### WHAT THE TASK ASKS
In the listing below, find the line containing "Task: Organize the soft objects" and the line containing "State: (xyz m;". Repeat exactly those two lines and every line between them.

### INPUT MATERIAL
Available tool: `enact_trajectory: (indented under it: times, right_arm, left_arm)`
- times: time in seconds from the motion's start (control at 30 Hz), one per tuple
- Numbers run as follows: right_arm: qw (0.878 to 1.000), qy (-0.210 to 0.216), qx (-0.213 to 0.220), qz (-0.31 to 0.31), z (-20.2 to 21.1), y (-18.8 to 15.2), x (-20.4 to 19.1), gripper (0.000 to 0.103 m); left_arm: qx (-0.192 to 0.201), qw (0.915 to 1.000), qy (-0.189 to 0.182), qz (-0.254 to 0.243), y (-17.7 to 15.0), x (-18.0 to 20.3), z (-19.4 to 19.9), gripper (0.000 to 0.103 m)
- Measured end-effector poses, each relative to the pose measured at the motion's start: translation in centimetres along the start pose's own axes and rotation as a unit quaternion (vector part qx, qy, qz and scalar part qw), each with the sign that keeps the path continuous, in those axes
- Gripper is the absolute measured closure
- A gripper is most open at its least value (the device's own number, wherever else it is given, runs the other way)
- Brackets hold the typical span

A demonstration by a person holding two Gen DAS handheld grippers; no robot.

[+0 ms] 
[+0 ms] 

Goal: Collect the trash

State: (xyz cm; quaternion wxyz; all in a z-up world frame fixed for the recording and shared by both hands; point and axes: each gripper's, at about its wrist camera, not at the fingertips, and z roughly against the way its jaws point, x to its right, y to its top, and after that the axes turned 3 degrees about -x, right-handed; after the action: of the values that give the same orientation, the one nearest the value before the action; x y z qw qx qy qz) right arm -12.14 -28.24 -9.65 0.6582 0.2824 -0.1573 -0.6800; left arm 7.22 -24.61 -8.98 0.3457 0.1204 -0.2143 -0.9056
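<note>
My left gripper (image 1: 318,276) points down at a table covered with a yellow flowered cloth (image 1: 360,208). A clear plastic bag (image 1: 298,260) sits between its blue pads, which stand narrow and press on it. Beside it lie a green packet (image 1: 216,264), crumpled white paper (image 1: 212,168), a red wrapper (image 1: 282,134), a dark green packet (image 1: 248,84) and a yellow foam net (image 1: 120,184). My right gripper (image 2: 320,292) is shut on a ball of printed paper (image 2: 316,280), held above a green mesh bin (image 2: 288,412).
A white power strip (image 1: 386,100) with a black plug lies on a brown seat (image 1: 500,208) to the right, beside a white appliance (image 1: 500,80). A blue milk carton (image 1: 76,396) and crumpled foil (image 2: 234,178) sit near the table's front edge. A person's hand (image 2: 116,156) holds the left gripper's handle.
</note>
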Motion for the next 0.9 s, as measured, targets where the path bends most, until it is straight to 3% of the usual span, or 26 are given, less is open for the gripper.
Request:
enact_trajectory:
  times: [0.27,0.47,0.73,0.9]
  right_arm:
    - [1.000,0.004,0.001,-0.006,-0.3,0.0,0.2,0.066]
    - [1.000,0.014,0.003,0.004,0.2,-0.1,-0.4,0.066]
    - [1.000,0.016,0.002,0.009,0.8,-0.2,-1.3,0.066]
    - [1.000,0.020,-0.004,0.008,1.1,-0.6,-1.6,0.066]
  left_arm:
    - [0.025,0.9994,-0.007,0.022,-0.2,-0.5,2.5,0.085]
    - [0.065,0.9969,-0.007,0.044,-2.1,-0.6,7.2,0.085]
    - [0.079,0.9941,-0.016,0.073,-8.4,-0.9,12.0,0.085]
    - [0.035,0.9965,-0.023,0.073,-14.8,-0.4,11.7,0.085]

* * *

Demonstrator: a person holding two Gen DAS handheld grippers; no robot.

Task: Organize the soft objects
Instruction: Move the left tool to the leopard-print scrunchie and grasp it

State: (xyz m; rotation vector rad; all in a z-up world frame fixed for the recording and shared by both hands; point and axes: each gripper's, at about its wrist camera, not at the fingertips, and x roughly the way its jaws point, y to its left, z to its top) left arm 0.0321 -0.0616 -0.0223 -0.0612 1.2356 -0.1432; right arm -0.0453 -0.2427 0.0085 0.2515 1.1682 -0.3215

### YOUR SOLUTION
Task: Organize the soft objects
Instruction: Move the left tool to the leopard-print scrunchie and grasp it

State: (xyz m; rotation vector rad; all in a z-up world frame fixed for the recording and shared by both hands; point and axes: each gripper's, at about its wrist camera, not at the fingertips, and x roughly the way its jaws point, y to its left, z to its top) left arm 0.0321 -0.0616 -0.0223 -0.0612 1.2356 -0.1432; right arm -0.0453 -0.2427 0.0085 0.2515 1.1682 -0.3215

The required output is complete.